DEPOK, KOMPAS.com — Pengguna nomor seluler tentu bertanya-tanya, mengapa data pribadi bisa dipakai pelaku penipuan? Melalui data pribadi itu, pelaku mengirim pesan yang sesungguhnya berisi jebakan ke pengguna nomor seluler, kemudian menangguk untung dari praktik tersebut.
Pakar digital forensik, Ruby Z Alamsyah, menduga kebocoran data tersebut dari sindikat "pedagang data". Sindikat tersebut sudah bekerja terorganisasi dengan menyiapkan sistem kejahatan mereka. Beberapa di antara mereka pernah terlibat dalam kerja sama dengan pihak perbankan yang dilibatkan sebagai pihak ketiga, misalnya, dalam urusan pembuatan kartu kredit.

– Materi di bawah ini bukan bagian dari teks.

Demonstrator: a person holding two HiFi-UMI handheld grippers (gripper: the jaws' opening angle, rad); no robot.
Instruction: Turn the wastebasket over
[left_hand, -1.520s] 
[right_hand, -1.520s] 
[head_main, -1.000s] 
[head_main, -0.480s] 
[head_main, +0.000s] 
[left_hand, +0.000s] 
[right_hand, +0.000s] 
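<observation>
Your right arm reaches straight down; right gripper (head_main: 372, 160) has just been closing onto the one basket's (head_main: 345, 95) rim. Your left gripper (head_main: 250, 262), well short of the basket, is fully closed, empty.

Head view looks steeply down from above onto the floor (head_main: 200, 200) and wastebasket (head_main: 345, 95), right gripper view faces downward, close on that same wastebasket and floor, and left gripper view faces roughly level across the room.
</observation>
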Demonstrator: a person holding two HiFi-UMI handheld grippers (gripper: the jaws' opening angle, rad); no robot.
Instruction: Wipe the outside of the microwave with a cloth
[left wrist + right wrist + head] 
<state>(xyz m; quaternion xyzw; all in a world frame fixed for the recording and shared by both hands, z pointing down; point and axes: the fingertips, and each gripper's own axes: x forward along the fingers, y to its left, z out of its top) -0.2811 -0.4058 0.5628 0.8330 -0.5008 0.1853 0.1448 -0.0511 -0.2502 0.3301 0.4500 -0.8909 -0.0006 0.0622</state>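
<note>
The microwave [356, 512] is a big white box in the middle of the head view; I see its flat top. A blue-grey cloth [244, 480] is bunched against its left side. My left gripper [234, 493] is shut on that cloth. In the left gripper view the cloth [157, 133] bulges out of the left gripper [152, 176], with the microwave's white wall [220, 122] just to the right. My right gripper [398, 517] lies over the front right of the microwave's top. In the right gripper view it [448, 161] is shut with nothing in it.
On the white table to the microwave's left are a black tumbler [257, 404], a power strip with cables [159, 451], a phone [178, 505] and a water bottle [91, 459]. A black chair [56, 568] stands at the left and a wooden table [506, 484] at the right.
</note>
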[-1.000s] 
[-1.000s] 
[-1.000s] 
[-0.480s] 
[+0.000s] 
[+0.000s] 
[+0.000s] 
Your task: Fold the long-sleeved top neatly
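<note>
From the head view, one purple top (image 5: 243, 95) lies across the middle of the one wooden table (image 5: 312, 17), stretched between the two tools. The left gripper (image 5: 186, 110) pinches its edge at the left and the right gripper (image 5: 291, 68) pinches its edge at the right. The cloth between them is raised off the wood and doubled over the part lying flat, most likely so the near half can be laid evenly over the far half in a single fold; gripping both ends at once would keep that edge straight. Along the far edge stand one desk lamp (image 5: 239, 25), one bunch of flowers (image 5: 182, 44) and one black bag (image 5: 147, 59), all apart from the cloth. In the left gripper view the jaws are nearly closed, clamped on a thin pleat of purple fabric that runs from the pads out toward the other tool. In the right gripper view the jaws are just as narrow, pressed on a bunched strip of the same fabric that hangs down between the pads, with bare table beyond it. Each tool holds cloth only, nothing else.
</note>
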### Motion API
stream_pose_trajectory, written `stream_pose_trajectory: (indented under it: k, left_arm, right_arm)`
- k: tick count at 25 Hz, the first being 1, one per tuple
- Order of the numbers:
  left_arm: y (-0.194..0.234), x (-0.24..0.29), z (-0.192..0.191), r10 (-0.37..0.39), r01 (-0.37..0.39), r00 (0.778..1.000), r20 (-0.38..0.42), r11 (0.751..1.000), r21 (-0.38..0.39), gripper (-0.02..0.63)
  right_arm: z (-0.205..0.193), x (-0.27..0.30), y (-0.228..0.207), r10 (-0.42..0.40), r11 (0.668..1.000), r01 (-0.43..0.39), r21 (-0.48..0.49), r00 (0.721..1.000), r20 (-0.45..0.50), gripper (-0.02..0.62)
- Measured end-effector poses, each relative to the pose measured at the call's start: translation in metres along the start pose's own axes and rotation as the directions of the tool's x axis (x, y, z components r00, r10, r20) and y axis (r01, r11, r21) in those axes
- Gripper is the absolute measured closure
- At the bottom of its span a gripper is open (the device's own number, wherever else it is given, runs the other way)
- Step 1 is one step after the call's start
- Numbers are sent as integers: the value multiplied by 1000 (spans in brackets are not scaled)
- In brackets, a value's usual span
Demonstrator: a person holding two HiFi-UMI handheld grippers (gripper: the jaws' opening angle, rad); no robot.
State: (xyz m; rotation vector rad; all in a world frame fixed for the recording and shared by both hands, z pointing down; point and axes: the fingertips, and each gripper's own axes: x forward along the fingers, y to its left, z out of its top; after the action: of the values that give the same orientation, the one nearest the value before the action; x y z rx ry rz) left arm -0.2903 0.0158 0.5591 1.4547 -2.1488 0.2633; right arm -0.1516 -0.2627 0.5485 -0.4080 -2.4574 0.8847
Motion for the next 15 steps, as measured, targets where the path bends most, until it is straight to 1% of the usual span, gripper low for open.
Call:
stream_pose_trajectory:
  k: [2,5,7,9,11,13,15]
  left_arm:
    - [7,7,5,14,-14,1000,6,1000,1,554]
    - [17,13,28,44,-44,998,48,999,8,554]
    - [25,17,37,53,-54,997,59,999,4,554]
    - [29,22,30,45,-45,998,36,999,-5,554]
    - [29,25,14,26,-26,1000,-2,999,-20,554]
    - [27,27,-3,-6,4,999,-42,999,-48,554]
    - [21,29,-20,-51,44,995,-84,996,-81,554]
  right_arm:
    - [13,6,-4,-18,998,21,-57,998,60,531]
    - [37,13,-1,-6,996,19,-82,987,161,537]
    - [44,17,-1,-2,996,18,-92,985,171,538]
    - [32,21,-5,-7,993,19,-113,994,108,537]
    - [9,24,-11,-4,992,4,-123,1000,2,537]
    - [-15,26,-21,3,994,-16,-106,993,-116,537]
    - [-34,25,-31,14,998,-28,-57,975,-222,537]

"Ini bukan salah pihak bank, melainkan pihak ketiga yang memanfaatkan data tersebut untuk kejahatan," kata Ruby, Selasa (4/10/2011).

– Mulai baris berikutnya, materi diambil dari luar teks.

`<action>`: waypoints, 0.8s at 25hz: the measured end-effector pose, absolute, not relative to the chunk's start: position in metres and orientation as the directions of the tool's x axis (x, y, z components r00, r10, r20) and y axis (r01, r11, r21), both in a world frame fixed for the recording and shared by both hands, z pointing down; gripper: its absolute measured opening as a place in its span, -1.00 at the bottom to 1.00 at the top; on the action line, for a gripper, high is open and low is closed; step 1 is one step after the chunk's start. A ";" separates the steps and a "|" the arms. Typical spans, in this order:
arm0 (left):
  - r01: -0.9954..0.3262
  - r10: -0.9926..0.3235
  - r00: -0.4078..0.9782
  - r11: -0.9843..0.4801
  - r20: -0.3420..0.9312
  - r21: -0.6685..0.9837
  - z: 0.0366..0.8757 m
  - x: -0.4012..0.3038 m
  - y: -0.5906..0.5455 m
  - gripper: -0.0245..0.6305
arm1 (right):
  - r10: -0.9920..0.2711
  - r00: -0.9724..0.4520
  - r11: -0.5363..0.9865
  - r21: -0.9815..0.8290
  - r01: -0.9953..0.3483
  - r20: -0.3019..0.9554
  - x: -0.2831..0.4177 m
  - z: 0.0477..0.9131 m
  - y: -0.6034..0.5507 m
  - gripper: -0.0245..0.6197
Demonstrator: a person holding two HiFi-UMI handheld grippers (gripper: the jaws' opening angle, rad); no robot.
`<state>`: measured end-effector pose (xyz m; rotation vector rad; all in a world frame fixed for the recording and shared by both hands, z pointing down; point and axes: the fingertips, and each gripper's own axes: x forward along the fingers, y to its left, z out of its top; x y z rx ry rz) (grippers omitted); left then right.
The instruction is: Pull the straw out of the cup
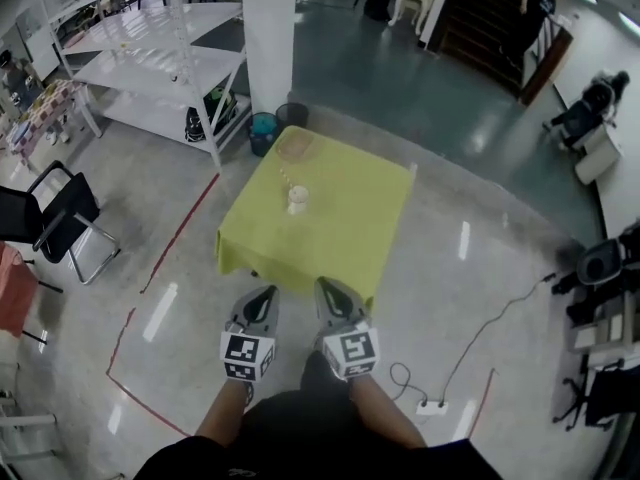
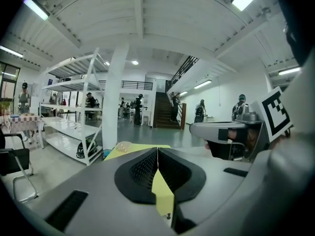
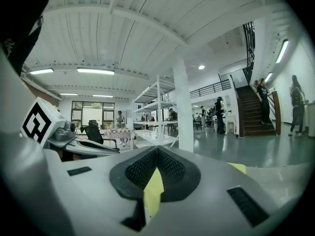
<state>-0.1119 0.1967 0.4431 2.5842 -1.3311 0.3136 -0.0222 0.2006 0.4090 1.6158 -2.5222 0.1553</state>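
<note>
Head view: where's the cup (image 1: 297, 200)?
— Pale, round, on the square yellow-green tablecloth (image 1: 345, 223), thin straw (image 1: 285, 179) poking from it.
— Claws?
— Left gripper (image 1: 263, 296), right gripper (image 1: 328, 288) (ribbed black pads): pinched together, empty.

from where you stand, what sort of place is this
Likely a big open indoor hall used as a lab or workshop: glossy floor marked with red tape, white shelving rack, a staircase, and one small yellow-green table standing alone.
</note>
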 end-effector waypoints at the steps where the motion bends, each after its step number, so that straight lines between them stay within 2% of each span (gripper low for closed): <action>1: -0.819 -0.773 0.566 -0.566 0.287 0.093 0.443 -0.103 0.184 -0.79 | -0.894 -0.413 0.417 -0.015 -0.909 0.170 -0.013 0.409 0.189 -0.87; 6: -0.812 -0.756 0.574 -0.574 0.315 0.103 0.450 -0.052 0.134 -0.79 | -0.898 -0.409 0.411 -0.020 -0.911 0.160 0.040 0.408 0.144 -0.87; 11: -0.838 -0.769 0.537 -0.534 0.347 0.114 0.460 -0.029 0.087 -0.79 | -0.887 -0.422 0.427 -0.016 -0.904 0.186 0.081 0.418 0.108 -0.87; 20: -0.850 -0.767 0.514 -0.517 0.384 0.106 0.469 -0.008 0.047 -0.79 | -0.874 -0.428 0.428 -0.053 -0.902 0.228 0.111 0.441 0.069 -0.87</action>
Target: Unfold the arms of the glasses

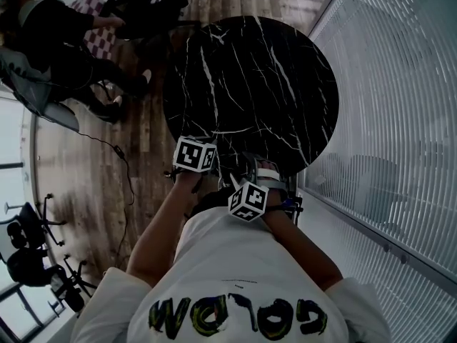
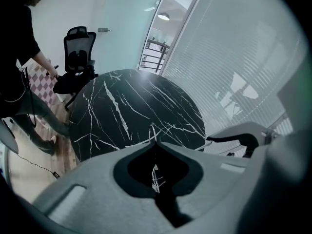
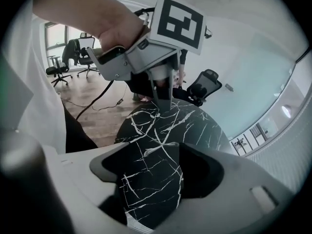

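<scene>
I cannot make out the glasses in any view. My left gripper point(image 1: 206, 160) hangs over the near edge of the round black marble table point(image 1: 250, 77). Its jaws are shut, tips together point(image 2: 155, 144), and nothing shows between them. The right gripper view shows it from the side, marker cube on top and its fingertips point(image 3: 163, 104) pointing down at the marble. My right gripper point(image 1: 265, 179) is just right of it at the table's near edge. Its jaws stand wide open point(image 3: 161, 165), with only veined marble between them.
A black office chair point(image 2: 75, 57) stands beyond the table's far side, beside a seated person in dark clothes point(image 1: 61, 34). A cable point(image 1: 118, 156) runs over the wooden floor to the left. A ribbed glass wall point(image 1: 400, 120) runs close along the table's right.
</scene>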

Mereka secara terbuka bertransaksi di internet menawarkan pihak lain yang berminat dengan data. Hanya dengan Rp 150.000, seseorang dapat membeli database yang berisi ribuan data valid, seperti nama, alamat, dan nomor telepon.
Dari data itu, pelaku penipuan mengirim instruksi palsu yang biasanya dengan *xxx*yyy# ke pengguna nomor telepon seluler. Instruksi ini sebenarnya adalah cara untuk mendaftarkan pengguna nomor telepon seluler menjadi pelanggan pesan pendek (SMS) premium dengan tarif tertentu.
Modus yang berkembang sejauh ini, pelaku memberi iming-iming promosi atau hadiah. Maka, untuk mendapatkannya, pelanggan dipersilakan menekan *xxx*yyy#. Menurut Ruby, konsumen harus mengambil langkah hukum agar masalah ini terurai jelas. Berdasarkan laporan konsumen, polisi dapat membongkar jaringan yang selama ini meresahkan masyarakat pengguna nomor seluler.